Every one of us has a past. Some of us have made mistakes that led to irreversible negative consequences. And yet, if you’re still alive, then G-d wants you here for a reason.
Many people who live with a bad past wallow in self-hatred, self-pity, self-destruction, or live out the rest of their lives surrounded by guilt, blame, and hatred. This often leads to more mistakes, more missed opportunities to do good — possibly even causing a repeat of the initial bad situation.
And then there are others who truly wrestle with, own, and face their mistakes. Teshuva, translated as repentance (or return to who one really is,) is a very important concept. In the Jewish worldview, it is believed that teshuva is accessible to everyone. In fact, to fall and rise again is a holier voyage than to never have made a mistake. The real test is: What do you do after you fall?
For Michal to learn from her mistakes, pick herself up again, and rebuild her relationship with each of her children, is a huge and commendable process. Not only that, but she decided not to let it get her down — she throws herself into being kind to everyone she meets, into helping people learn to drive, into showing as much love as possible for the son who was most hurt. She can use the rest of her life to do as much good as she had done harm.
And I think that can serve as an inspiring decision for us all.
My question to you, dear reader: What do you do after you fall? Do you pick yourself up again, forgive yourself and move forward, contributing as much good to the world as you can? Or do you believe that people should never be forgiven, and stay stuck in the negative thoughts and energy of past mistakes?
In case it’s not clear what happened: Michal went to prison not for what she did — but for what she didn’t do.
Over their 14 years of marriage, her husband wore her down until she internalized: don’t ask questions, don’t argue, whatever I say, goes. She got used to him not being around, and worked extra hard to try to please him. When he started getting involved with dangerous men, she didn’t raise objections, but kept up her obedient, helpful attitude. When a new group he got involved in became abusive, he showed her that this was the direction their family was going in, and if Michal objected, the consequences would fall on her.

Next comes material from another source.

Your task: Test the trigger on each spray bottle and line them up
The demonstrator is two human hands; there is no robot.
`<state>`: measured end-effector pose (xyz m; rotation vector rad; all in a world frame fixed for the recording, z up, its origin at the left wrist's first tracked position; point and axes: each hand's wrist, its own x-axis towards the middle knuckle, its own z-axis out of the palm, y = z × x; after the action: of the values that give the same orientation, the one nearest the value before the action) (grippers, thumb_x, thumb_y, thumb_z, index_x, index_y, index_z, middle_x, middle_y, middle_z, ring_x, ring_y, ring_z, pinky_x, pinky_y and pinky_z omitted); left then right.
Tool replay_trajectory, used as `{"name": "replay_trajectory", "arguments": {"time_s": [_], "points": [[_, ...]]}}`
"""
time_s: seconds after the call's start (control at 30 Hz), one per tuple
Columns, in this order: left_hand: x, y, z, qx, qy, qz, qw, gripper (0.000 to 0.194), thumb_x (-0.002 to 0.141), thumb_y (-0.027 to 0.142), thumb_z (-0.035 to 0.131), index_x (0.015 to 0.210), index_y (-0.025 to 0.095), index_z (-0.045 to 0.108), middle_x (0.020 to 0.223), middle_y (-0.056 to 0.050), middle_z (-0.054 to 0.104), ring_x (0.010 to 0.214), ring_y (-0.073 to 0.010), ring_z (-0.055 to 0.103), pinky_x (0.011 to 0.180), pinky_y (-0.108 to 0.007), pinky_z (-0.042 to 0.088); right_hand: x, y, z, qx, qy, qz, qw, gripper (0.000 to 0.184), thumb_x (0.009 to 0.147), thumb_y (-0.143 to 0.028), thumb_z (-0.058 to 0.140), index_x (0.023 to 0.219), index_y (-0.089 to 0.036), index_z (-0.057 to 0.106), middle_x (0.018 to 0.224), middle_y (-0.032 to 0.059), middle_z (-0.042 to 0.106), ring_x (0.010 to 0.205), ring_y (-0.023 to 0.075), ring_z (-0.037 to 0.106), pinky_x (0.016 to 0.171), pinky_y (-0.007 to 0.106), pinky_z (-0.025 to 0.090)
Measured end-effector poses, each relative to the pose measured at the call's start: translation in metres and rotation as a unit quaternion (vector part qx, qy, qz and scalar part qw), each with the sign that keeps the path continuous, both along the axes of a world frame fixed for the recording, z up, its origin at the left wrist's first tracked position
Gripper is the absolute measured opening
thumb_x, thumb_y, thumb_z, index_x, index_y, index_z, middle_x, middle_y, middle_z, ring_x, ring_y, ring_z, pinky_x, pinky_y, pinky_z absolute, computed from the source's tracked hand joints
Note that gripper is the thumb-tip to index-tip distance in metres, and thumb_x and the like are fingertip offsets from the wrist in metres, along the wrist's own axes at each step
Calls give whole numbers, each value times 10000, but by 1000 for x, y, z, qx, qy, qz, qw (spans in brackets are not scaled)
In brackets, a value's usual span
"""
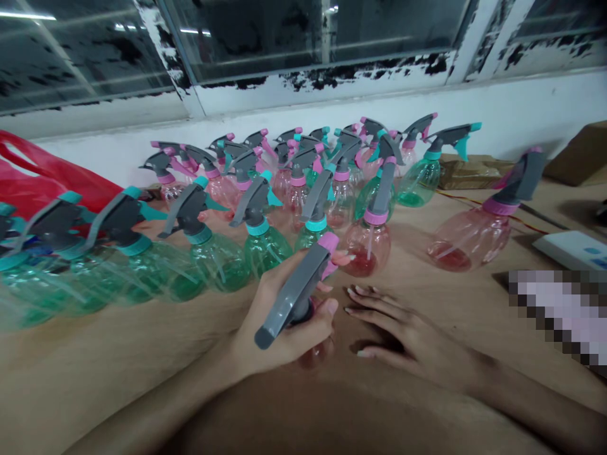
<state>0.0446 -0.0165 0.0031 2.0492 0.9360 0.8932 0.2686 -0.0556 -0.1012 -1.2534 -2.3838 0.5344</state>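
Observation:
My left hand (279, 316) is wrapped round the neck of a pink spray bottle (317, 355), just under its grey trigger head with a pink nozzle. The bottle's lower part shows below my fingers; its collar is mostly hidden by them. To its right, my right hand (403, 322) rests on the table with fingers spread, holding nothing. Just beyond my hands stands another pink spray bottle (366, 249). Green spray bottles (220, 262) with teal collars line up to the left.
More pink and green spray bottles crowd towards the wall. One pink spray bottle (469, 237) stands apart at the right. A red plastic bag (52, 177) lies at the left. Cardboard boxes (581, 151), a white device (571, 249) and wires are on the right of the table (156, 354).

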Motion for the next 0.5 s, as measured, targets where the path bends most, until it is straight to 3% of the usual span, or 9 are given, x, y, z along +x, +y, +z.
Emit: {"name": "replay_trajectory", "arguments": {"time_s": [0.5], "points": [[0,-1,2,19,6,2,1000,323,715,198,534,1026,260,598,961,-32,646,704,-157,637,565,-241,548,0,-1,1,1,-23,-3,1000,527,861,-507,495,1328,-268,443,1438,30,398,1338,222,305,1096,446,283]]}}
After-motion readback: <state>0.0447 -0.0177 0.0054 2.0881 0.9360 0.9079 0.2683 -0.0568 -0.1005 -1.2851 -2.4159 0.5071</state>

Eventually, her husband was removed from the picture. By the time the police got involved, he claimed that he had nothing to do with it, and got off, scot-free. Michal subserviently tried to be helpful and obedient, while protecting all abusive parties, instead of stopping the abuse. As a result, she spent years behind bars. In that time, she realized what she had done wrong, regretted her mistakes, and decided to turn her life around. Unlike everyone else involved, who continued on their respective trajectories. The father of her children continued to neglect them, and blamed everything on their mother. And the abusive group eagerly awaits their leader getting out of prison, so they can resume how they were living before.